Il est tailleur et habite Rue des Cornards dans le bourg de Legé. Toutefois en 1913, on le voit résider 183, rue Saint-Denis à Paris

Il rejoint son régiment, le 64° Régiment d’Infanterie d’Ancenis (il est affecté dans le 3° Bataillon – 16° Compagnie).
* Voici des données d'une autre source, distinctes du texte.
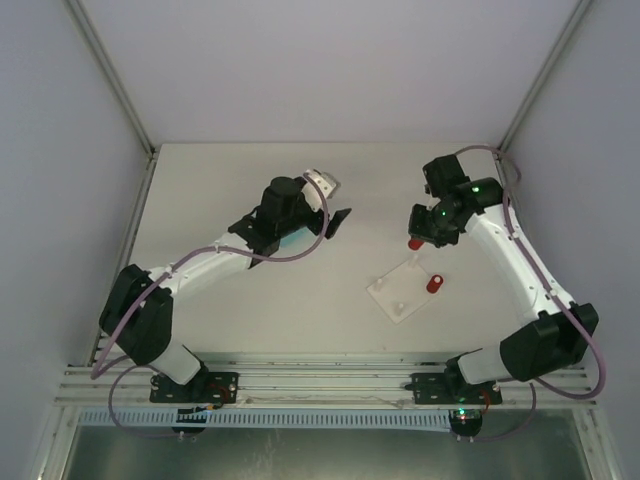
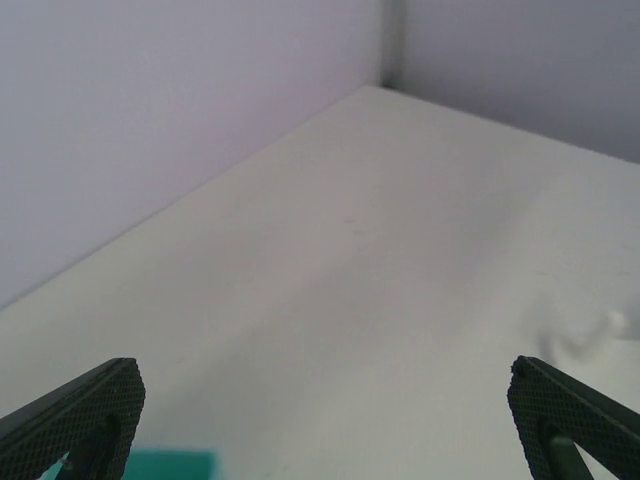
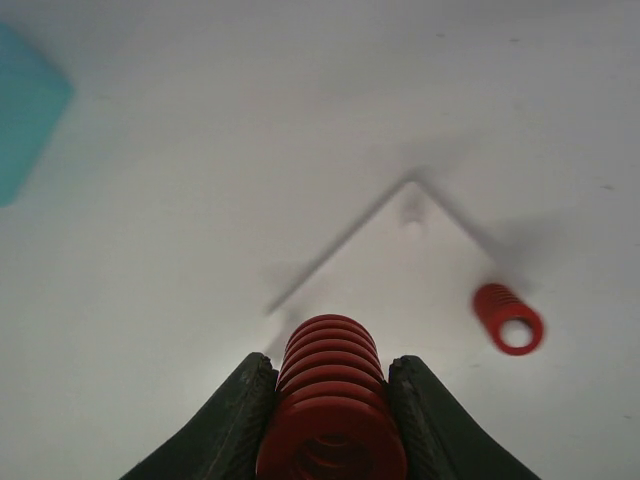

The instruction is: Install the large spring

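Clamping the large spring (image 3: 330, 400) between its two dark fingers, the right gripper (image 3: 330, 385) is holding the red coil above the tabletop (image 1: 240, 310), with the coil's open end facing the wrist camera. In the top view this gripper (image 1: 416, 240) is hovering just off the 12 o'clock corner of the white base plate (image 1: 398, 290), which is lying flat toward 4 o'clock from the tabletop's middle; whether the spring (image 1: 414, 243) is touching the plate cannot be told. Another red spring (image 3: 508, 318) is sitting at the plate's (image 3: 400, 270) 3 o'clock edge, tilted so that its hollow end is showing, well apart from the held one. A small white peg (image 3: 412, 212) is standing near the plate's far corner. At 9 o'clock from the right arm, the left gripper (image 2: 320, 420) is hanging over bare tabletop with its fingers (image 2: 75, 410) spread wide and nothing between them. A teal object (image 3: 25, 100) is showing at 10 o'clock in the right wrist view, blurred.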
Il décède des suites de ses blessures le 24 décembre 1914 à la Boisselle (département de la Somme). [Relevons l’ironie du sort : ce soldat au prénom de Noël, décède au moment où la Célébration de Noël !]

La Médaille Militaire lui sera décernée à titre posthume avec les mentions « Brave soldat tué à l’ennemi le 24 décembre 1914 devant la Boisselle » . Il aura aussi la Croix de Guerre avec étoile de bronze.

Soulignons une erreur à l’attention des lecteurs du relevé de  l’historien Emile Gabory. Il donne comme date de décès le 24 décembre 1915. C’est bien difficile car nous trouvons la transcription du décès de cet homme à l’Etat-Civil de la Mairie de Legé à la date du 20 octobre 1915 !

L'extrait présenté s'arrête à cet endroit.